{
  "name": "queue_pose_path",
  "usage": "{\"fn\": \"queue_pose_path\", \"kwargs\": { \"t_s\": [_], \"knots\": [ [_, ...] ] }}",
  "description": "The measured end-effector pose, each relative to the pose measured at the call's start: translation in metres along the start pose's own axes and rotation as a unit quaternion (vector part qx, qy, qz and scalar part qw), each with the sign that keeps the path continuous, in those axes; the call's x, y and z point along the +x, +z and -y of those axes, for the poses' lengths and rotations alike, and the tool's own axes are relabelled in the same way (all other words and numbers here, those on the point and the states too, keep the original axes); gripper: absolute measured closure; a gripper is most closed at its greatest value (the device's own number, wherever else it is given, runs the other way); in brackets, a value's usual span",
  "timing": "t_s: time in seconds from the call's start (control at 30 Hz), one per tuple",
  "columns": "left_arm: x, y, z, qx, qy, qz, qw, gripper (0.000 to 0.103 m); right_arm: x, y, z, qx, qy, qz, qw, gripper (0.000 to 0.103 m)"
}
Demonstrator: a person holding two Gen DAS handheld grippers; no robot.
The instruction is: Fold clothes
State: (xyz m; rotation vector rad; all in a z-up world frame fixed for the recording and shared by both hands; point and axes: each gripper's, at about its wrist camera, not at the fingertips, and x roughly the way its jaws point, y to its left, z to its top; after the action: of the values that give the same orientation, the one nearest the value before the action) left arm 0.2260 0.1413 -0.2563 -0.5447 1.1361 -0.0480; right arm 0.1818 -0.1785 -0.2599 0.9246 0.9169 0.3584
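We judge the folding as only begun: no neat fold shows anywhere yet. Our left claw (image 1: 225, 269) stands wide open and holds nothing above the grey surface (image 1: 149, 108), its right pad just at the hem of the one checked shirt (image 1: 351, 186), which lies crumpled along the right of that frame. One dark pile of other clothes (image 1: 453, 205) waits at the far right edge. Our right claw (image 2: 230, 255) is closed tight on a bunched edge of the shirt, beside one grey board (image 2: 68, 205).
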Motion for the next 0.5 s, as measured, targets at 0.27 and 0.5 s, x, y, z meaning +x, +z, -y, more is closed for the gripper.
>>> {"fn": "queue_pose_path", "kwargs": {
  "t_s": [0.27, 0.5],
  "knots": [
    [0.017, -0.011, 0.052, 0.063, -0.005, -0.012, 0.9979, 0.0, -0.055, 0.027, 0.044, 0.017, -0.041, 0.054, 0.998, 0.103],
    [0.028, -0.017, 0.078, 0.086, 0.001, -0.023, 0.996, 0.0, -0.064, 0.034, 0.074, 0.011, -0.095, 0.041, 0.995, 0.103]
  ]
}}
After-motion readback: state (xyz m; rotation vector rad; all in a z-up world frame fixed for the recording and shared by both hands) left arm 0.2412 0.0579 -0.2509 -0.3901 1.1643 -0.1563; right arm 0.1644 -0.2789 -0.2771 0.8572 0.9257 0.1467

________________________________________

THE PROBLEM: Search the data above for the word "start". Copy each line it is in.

ANSWER BOX:
  "description": "The measured end-effector pose, each relative to the pose measured at the call's start: translation in metres along the start pose's own axes and rotation as a unit quaternion (vector part qx, qy, qz and scalar part qw), each with the sign that keeps the path continuous, in those axes; the call's x, y and z point along the +x, +z and -y of those axes, for the poses' lengths and rotations alike, and the tool's own axes are relabelled in the same way (all other words and numbers here, those on the point and the states too, keep the original axes); gripper: absolute measured closure; a gripper is most closed at its greatest value (the device's own number, wherever else it is given, runs the other way); in brackets, a value's usual span",
  "timing": "t_s: time in seconds from the call's start (control at 30 Hz), one per tuple",

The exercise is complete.